§ **Problem to work on**
Please copy all of the entries exactly, but drop every picture.

Provided records Start Marker

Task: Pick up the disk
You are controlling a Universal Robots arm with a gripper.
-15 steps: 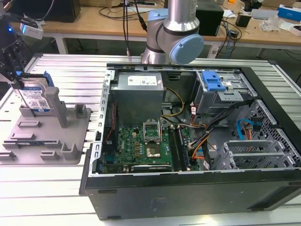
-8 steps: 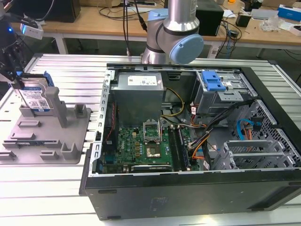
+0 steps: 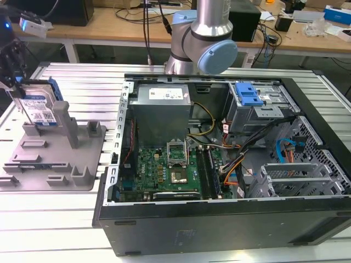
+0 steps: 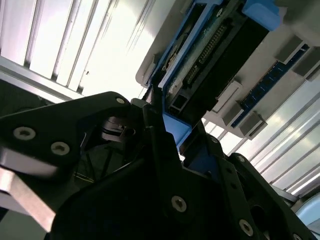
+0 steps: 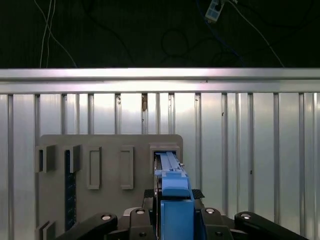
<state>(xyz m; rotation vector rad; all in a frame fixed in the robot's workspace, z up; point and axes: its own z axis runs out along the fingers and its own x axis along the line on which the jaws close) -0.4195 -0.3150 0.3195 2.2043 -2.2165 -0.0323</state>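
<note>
Open computer case [image 3: 230, 164] — grey holder plate [image 3: 55, 159], apparently plastic.

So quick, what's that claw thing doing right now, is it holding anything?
Gripper: shut on the disk, gripping it edge-on at the grey holder plate.

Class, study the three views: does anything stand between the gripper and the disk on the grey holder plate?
Nothing visible does. In both wrist views the gripper already straddles the disk at its blue rail, with the disk standing on edge in the grey holder plate.
</note>
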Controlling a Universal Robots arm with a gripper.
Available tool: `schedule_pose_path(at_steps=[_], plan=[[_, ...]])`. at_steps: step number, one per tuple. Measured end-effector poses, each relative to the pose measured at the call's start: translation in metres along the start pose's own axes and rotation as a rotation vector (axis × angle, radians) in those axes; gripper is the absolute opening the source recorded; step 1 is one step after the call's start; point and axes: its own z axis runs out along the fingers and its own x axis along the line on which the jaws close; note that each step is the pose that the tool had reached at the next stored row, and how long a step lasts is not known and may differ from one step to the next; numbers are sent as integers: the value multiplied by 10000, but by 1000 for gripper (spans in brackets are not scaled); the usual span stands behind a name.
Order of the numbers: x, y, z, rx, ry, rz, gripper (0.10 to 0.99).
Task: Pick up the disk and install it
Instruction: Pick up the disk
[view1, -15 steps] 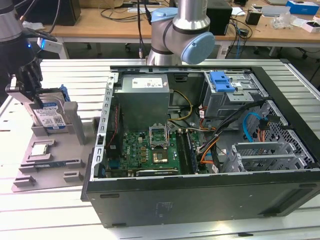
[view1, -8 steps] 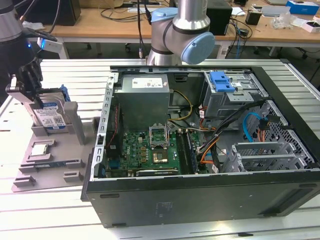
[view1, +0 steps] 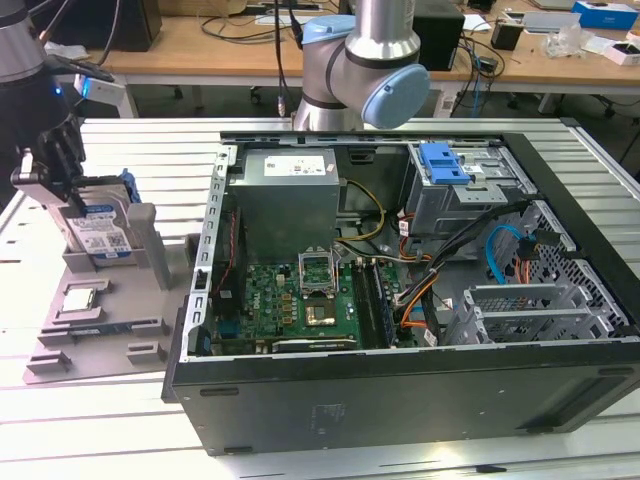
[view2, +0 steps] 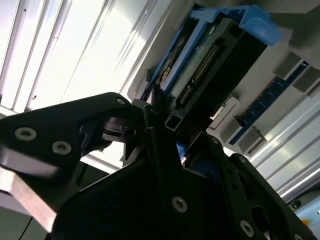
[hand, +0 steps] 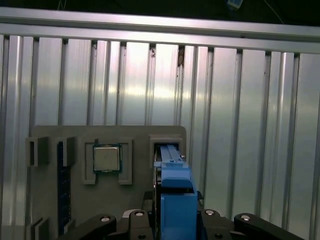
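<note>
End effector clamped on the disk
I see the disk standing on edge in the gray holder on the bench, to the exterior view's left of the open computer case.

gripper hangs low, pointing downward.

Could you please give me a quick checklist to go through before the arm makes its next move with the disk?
1. The gripper at the upper edge of the disk: ok.
2. The disk upright in the grey holder: ok.
3. The computer case open: ok.
4. The drive bay free: cannot tell; the blue bracket sits at it.
5. The chip apart from the disk: ok, in its own recess.
</note>
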Motion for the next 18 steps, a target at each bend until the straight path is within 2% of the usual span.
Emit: schedule_pose_path(at_steps=[12,18], plan=[[-13,-2,-267,0,-1,0,369],[-21,-3,-365,0,-1,1,369]])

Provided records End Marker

§ **Reply**
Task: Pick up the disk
You are controlling a Universal Robots arm with a gripper.
-15 steps: 
-8 steps: 
+0 steps: 
+0 steps: 
+0 steps: 
<state>(xyz m; rotation vector rad; all in a frame fixed in the robot's workspace, z up; point and axes: its own z axis runs out along the fingers and its own x axis along the line on which the jaws close) -0.4195 -0.3150 0.3195 2.2043 -2.2165 -0.0323</state>
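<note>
Open computer case [image 3: 230, 164] — grey holder plate [image 3: 55, 159], apparently plastic.

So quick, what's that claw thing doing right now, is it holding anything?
Gripper: shut on the disk, gripping it edge-on at the grey holder plate.

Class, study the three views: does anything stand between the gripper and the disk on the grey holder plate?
Nothing visible does. In both wrist views the gripper already straddles the disk at its blue rail, with the disk standing on edge in the grey holder plate.
</note>
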Controlling a Universal Robots arm with a gripper.
Available tool: `schedule_pose_path(at_steps=[_], plan=[[_, ...]])`. at_steps: step number, one per tuple. Measured end-effector poses, each relative to the pose measured at the call's start: translation in metres along the start pose's own axes and rotation as a rotation vector (axis × angle, radians) in those axes; gripper is the absolute opening the source recorded; step 1 is one step after the call's start; point and axes: its own z axis runs out along the fingers and its own x axis along the line on which the jaws close; note that each step is the pose that the tool had reached at the next stored row, and how long a step lasts is not known and may differ from one step to the next; numbers are sent as integers: the value multiplied by 10000, but by 1000 for gripper (spans in brackets are not scaled); the usual span stands behind a name.
Order of the numbers: x, y, z, rx, ry, rz, gripper (0.10 to 0.99).
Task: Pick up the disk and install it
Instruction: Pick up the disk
[view1, -15 steps] 
[view1, -8 steps] 
[view1, +0 steps] 
[view2, +0 steps] 
[hand, +0 steps] 
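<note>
End effector clamped on the disk
I see the disk standing on edge in the gray holder on the bench, to the exterior view's left of the open computer case.

gripper hangs low, pointing downward.

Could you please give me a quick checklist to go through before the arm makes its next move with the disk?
1. The gripper at the upper edge of the disk: ok.
2. The disk upright in the grey holder: ok.
3. The computer case open: ok.
4. The drive bay free: cannot tell; the blue bracket sits at it.
5. The chip apart from the disk: ok, in its own recess.
</note>
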Motion for the next 18 steps, a target at each bend until the straight path is within 2% of the usual span.
Emit: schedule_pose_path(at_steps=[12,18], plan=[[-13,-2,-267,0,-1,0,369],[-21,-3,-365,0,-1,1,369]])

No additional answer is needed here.